What does the DOL proposed wage floor increase mean for my H-1B petition in 2026?

In March 2026, the Department of Labor proposed a 21 to 33 percent increase in prevailing wage floors for H-1B positions. If finalized, this would raise the minimum wage an employer must pay a sponsored regulatory affairs specialist at each DOL wage level. The practical effect is that sponsors would need to offer higher salaries to file at a given wage level, and some entry-level petitions currently filed at Level I may need to be upgraded. As of mid-2026 this rule is still proposed, not final — confirm the current status with your immigration attorney before accepting an offer tied to specific wage-level math.

Does the $100,000 H-1B supplemental fee apply to F-1 students changing status inside the US?

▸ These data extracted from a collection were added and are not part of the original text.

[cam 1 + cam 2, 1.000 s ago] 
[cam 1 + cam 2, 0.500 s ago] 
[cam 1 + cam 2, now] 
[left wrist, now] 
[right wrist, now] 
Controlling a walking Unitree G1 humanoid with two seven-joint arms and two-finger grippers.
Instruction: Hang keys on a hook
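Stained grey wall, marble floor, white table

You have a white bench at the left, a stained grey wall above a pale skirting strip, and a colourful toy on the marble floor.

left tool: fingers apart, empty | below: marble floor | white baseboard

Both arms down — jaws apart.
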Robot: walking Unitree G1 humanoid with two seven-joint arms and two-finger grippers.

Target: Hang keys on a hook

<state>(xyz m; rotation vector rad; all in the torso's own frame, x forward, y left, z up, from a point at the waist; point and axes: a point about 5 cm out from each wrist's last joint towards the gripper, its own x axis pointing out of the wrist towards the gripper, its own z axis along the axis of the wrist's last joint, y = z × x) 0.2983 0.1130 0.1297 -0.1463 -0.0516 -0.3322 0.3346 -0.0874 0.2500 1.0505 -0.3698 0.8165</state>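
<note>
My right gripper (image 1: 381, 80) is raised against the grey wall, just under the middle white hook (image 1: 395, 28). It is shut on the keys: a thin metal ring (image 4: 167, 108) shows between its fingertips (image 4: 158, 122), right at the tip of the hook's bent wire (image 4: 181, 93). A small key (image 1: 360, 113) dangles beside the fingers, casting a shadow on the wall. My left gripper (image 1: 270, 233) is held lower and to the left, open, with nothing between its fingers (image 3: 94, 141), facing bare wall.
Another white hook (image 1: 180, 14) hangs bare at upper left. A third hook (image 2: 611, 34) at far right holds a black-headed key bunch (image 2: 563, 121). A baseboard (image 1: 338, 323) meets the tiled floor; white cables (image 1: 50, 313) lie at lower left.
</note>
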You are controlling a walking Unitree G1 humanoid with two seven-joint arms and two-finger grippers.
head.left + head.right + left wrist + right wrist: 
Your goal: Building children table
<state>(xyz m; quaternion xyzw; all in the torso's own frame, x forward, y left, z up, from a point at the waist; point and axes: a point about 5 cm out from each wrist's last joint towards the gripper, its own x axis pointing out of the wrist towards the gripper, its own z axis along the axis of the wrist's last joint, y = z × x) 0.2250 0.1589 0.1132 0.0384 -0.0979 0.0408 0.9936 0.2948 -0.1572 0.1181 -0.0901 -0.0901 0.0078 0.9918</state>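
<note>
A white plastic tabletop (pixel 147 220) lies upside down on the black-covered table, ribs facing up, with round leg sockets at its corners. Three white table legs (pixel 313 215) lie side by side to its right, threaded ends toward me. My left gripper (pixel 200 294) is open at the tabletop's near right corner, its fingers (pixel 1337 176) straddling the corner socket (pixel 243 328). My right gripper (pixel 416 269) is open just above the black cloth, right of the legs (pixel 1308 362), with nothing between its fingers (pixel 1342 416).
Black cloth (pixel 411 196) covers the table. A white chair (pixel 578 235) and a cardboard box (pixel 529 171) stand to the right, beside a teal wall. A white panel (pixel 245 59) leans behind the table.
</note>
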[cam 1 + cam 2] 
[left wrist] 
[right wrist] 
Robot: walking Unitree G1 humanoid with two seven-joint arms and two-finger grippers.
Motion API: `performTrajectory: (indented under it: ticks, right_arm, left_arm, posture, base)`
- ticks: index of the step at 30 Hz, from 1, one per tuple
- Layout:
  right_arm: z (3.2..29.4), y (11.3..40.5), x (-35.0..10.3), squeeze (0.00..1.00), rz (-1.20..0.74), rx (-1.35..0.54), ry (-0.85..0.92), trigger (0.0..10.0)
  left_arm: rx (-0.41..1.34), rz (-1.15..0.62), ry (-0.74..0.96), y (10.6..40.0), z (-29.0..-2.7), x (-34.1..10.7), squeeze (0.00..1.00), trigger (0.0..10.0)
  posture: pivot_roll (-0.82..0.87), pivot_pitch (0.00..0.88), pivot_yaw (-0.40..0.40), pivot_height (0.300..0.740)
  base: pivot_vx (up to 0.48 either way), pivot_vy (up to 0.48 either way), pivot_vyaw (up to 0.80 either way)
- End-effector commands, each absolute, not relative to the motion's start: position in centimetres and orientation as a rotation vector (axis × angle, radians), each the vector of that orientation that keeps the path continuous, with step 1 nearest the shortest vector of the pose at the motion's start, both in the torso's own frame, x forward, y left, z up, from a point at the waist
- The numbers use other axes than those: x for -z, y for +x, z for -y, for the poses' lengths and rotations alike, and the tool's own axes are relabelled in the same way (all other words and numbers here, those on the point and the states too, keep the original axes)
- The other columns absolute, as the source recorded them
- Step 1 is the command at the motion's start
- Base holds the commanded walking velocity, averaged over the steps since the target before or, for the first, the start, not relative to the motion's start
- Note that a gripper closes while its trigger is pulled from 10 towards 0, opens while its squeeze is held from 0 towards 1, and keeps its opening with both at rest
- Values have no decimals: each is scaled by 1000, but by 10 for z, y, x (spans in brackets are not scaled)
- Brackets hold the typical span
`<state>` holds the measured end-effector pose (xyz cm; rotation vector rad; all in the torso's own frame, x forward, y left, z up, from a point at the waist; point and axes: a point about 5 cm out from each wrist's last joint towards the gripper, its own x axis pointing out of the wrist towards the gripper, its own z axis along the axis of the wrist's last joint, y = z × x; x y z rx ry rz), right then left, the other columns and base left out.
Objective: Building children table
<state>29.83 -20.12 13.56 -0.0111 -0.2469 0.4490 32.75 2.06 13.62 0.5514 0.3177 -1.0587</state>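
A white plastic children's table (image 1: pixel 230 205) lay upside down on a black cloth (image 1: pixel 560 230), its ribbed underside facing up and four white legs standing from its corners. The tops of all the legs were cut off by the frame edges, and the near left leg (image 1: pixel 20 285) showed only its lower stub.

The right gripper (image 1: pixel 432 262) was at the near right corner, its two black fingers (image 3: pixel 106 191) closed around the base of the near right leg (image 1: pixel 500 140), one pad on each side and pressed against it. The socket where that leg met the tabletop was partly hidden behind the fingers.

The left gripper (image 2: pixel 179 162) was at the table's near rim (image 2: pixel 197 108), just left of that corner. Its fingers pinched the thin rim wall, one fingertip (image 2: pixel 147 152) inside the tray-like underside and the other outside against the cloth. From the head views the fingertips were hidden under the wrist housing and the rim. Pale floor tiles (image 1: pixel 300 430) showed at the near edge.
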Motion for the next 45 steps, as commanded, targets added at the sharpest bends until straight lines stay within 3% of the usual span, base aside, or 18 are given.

No. F-1 students who are already inside the United States and changing status to H-1B through a cap-subject petition are generally exempt from the $100,000 supplemental fee. The fee applies to new H-1B petitions for workers being brought from abroad. If you are on OPT or STEM OPT and your employer files a change-of-status petition for you, you fall in the exempt category under the White House proclamation guidance. Confirm this with your employer's immigration counsel, as the rule has nuances for certain situations.

Which pharma and MedTech companies reliably sponsor H-1B for regulatory affairs roles?

Large integrated pharmaceutical manufacturers, specialty pharma firms, contract research organizations, and major medical device companies have consistent track records of H-1B sponsorship for regulatory affairs staff. Cap-exempt employers such as academic medical centers and nonprofit research institutes also hire regulatory professionals and can file outside the lottery entirely. Searching the USCIS H-1B employer data hub and LCA disclosure data by SOC code 13-1041 (Compliance Officers) or 19-1099 (Life Scientists) helps identify companies that actively petition for these roles year after year.